Insomma, dodici mesi da incubo, per lei ma anche per chi le stava intorno, in primis i vicini di casa. Molti di loro hanno detto di avere paura di lei e di averla vista addirittura impugnare «un fucile e un machete nel cortile» dell’enorme palazzo gestito da Acer in cui viveva, al civico 72 di via Tignale del Garda. La vedevano comportarsi in modo strano, saltellava e spesso se la prendeva con loro per futili motivi.

Il lavoro in Ferrari

Ma la vita di Giorgia De Martino prima di quel matrimonio finito male com’era? «Tutt’altro» spiega l’avvocato, che la conosce da diversi anni: l’aveva difesa in altre occasioni.
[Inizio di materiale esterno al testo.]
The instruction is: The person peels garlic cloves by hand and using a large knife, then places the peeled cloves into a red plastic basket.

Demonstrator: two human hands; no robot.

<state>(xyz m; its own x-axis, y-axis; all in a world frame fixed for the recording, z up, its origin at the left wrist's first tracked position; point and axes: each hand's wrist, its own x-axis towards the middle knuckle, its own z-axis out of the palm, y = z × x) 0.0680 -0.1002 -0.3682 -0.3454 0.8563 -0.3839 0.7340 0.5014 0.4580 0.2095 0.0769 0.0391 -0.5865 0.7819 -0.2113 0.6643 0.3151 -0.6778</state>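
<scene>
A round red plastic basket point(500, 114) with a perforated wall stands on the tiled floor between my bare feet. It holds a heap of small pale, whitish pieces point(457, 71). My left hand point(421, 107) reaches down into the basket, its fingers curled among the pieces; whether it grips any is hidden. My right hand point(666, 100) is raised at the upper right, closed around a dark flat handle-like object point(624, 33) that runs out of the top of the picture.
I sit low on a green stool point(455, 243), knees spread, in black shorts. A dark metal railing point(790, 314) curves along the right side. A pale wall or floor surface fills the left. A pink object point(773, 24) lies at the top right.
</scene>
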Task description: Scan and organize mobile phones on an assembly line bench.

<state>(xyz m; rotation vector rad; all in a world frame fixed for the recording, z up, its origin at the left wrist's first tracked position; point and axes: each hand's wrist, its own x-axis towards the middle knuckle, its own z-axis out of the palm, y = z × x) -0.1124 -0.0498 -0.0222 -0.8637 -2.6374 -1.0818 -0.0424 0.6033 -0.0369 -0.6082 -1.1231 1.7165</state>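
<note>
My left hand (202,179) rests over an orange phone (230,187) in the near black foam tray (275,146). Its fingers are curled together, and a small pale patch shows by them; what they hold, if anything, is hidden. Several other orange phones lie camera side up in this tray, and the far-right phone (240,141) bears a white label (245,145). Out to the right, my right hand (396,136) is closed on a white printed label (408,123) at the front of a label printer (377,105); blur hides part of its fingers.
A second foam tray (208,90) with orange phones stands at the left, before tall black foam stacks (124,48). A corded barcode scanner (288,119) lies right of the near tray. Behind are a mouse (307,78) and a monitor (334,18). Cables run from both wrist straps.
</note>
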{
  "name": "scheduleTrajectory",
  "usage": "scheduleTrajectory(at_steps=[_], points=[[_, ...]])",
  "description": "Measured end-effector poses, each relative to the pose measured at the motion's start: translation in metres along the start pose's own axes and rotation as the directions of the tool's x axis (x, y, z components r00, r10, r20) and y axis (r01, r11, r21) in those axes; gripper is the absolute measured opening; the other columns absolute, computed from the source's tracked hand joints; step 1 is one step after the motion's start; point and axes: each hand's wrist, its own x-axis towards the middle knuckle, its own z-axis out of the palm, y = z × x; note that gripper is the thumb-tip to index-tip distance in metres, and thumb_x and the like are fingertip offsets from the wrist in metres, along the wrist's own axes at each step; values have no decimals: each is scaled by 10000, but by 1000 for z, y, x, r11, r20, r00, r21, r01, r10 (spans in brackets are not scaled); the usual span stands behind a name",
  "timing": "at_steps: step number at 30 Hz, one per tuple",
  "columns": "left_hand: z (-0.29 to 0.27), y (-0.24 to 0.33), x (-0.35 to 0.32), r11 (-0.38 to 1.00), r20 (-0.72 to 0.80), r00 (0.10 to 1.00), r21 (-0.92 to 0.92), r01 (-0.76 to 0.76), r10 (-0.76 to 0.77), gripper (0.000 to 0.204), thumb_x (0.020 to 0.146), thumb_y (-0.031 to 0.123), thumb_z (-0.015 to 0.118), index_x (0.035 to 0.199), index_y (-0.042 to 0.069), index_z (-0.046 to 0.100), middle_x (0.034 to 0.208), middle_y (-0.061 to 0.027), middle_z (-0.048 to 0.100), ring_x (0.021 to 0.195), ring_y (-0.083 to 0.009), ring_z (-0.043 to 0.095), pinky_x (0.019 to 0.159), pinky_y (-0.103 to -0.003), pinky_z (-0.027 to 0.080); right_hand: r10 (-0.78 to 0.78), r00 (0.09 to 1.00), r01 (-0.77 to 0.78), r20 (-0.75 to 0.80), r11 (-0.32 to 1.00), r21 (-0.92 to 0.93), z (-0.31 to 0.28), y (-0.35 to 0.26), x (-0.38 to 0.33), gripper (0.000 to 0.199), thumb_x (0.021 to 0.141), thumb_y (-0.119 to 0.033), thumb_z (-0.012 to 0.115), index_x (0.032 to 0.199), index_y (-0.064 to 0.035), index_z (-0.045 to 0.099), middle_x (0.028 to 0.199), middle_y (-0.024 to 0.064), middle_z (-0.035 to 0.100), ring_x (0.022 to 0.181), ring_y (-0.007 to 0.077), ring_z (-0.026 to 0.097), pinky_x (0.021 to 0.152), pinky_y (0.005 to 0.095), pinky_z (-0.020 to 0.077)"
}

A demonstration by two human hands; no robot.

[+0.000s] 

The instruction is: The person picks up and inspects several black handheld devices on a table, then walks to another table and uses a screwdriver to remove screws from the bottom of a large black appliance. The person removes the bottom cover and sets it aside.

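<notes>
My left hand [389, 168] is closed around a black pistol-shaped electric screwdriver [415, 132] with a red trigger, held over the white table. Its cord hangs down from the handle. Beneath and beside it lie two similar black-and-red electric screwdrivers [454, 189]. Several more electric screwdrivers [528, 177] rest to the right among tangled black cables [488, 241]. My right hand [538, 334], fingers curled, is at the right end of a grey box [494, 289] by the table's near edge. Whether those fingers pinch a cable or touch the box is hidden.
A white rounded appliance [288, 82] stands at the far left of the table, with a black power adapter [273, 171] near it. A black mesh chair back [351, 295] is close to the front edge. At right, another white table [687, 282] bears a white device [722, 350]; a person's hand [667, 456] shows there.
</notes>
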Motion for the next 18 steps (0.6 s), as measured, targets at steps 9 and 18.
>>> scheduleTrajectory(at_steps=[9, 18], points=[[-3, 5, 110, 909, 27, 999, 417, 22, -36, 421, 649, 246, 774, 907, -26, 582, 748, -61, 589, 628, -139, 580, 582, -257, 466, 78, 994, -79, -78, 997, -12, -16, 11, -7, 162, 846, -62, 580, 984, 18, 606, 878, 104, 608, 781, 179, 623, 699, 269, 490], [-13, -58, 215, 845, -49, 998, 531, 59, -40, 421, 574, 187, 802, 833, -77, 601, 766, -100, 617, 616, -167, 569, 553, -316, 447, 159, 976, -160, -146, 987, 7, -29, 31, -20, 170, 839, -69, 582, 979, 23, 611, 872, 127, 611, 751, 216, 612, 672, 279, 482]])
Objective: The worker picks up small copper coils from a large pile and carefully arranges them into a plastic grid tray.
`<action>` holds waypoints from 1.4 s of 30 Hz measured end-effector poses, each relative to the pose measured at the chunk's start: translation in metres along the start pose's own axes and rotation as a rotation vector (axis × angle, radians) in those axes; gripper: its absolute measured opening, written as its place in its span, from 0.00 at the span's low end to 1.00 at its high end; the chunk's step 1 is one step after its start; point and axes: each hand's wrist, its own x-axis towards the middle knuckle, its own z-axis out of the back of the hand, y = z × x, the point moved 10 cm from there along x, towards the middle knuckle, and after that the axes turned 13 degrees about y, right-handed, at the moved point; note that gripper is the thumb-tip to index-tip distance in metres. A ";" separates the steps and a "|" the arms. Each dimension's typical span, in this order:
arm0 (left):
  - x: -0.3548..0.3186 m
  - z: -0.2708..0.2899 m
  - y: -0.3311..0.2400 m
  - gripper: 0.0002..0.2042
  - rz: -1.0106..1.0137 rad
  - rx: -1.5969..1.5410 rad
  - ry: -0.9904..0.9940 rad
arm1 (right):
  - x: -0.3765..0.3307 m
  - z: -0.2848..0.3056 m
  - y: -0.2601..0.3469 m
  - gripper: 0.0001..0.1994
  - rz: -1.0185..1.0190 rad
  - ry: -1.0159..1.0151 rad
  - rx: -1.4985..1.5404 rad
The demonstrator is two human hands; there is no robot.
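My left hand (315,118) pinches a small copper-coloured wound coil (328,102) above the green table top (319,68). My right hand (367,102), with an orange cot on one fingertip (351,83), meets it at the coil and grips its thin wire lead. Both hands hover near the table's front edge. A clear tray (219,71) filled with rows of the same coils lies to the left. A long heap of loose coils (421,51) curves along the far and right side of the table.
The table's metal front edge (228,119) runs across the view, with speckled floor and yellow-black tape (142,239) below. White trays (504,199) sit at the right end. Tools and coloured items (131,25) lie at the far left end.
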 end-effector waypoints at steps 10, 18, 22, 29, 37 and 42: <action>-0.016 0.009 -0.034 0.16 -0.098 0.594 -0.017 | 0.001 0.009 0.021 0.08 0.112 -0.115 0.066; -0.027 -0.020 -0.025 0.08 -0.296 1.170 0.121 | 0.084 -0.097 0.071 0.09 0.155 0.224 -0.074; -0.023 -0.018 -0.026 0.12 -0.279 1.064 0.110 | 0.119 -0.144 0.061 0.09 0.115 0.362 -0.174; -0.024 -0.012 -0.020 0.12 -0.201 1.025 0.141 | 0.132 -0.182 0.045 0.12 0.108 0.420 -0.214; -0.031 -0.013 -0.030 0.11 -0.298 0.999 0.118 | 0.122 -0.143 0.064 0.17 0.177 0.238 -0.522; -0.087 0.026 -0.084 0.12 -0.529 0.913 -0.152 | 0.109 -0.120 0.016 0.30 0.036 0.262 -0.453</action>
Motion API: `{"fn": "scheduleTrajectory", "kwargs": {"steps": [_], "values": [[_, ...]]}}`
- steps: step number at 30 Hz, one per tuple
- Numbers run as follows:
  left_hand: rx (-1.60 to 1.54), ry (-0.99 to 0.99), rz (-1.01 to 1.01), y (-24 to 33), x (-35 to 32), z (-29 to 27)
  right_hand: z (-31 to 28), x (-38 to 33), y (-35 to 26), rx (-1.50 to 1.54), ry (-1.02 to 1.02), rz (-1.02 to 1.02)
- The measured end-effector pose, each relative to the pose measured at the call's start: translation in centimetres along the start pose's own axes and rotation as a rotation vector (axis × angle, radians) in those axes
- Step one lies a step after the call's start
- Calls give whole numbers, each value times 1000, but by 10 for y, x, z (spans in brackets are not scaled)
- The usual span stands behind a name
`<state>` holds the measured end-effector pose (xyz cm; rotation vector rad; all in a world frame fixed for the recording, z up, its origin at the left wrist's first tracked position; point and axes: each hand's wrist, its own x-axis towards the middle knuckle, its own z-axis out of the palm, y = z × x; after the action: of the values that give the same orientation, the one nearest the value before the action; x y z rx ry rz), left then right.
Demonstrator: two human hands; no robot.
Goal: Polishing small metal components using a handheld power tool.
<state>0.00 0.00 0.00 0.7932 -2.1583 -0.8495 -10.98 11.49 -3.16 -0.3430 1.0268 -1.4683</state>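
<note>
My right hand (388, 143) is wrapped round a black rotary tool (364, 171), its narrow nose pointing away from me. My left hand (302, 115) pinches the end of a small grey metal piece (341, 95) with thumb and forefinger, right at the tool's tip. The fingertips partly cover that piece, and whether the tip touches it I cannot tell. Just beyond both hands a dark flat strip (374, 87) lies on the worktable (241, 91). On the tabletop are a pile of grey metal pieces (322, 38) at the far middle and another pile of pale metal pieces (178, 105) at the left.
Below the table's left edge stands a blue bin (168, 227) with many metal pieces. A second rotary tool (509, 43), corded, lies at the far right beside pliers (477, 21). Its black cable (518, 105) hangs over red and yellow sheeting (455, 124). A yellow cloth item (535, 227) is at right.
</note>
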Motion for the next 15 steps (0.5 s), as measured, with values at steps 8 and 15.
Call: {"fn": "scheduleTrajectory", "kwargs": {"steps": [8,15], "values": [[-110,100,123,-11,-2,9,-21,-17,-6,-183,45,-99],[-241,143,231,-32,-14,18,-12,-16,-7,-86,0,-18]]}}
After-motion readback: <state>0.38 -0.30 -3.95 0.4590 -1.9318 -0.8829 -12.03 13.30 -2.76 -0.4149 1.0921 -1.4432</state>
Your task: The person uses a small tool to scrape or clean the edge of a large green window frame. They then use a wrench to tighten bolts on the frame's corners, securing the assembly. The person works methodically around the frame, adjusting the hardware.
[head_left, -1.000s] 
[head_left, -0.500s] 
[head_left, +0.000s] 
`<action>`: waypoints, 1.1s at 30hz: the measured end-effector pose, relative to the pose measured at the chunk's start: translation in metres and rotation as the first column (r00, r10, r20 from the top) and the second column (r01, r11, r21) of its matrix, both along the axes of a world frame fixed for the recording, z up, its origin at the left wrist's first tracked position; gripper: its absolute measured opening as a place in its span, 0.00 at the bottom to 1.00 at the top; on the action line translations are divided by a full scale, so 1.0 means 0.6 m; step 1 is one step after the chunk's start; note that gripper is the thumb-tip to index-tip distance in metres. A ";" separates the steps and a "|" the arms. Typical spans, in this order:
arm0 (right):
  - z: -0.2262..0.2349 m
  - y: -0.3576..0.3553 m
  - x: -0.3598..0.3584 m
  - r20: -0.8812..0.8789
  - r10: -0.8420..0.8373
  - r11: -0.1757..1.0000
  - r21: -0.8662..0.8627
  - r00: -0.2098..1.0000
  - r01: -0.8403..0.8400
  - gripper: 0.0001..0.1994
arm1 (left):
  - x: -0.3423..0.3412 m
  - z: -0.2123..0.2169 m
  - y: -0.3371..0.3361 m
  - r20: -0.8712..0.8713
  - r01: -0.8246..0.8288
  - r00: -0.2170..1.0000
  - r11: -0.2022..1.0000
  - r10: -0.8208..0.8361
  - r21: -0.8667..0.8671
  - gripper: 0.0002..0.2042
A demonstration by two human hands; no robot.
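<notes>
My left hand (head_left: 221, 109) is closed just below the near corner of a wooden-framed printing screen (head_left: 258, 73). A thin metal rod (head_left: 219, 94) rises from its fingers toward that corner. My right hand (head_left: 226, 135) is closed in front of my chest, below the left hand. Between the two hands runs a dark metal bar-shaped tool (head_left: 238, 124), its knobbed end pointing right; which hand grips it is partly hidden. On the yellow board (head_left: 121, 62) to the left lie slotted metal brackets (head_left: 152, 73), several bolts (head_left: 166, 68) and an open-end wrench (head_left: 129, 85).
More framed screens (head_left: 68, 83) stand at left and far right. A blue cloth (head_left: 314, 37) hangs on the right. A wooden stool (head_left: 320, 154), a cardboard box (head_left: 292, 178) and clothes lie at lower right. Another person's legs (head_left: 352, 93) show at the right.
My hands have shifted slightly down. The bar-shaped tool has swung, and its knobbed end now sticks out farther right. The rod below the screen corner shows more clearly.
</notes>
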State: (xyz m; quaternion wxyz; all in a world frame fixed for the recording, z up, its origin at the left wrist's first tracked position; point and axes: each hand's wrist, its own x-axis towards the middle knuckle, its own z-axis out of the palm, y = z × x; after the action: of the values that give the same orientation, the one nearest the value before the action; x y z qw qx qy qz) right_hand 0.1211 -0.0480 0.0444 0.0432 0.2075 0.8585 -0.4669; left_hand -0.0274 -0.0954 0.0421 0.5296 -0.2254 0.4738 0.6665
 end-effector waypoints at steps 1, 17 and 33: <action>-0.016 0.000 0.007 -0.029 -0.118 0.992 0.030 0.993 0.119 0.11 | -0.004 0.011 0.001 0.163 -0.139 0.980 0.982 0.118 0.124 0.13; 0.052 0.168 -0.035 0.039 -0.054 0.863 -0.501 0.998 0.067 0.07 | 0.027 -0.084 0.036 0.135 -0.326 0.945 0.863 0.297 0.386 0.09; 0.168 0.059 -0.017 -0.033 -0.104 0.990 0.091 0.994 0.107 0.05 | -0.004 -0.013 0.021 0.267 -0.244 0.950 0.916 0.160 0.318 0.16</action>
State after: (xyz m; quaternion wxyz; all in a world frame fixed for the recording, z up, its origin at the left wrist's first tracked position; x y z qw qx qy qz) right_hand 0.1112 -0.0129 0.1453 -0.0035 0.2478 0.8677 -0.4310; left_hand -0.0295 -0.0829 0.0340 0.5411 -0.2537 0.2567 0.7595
«Ha lavorato per oltre 20 anni in Ferrari, era un meccanico specializzato, assemblava i motori. Un buon lavoro che le permetteva una vita dignitosa: aveva una casa, una sua indipendenza economica e viveva bene. Poi mi disse che si licenziò per cambiare posto, forse per avvicinarsi a Modena dove abitava la madre nelle case popolari di via Tignale del Garda. Fatto sta che non aveva più lavorato con grande continuità, anche per prendersi cura della sua mamma, che poi è morta poco prima del matrimonio. Nel giro di pochi mesi la scomparsa della madre e la rottura del rapporto con il marito (anche se formalmente non sono divorziati) sono state una combinazione di eventi traumatici che lei non ha mai superato, sprofondando nell’uso di crack. So anche che era stata avviata la procedura di sfratto nei suoi confronti» conclude l’avvocato difensore Ernesto D’Andrea.

L’incidente nel 1998

Un’altra ferita nella vita di Giorgia De Martino è avvenuta nel 1998, il 25 agosto. Insieme all’amica Anna Basile stava percorrendo via Mantegna in motorino) quando all'angolo con via Longhena l’amica Anna (16anni) che era in bici si schiantò con un automobile che arrivava dall'altra parte dell'incrocio.
L'urto fu violentissimo e la ragazza venne sbalzata a terra riportando ferite gravissime al volto. Fu ricoverata in Rianimazione al Policlinico, ma dopo pochi giorni di coma morì, mentre Giorgia De Martino, 15enne ai tempi, rimediò qualche frattura guaribile in un mese.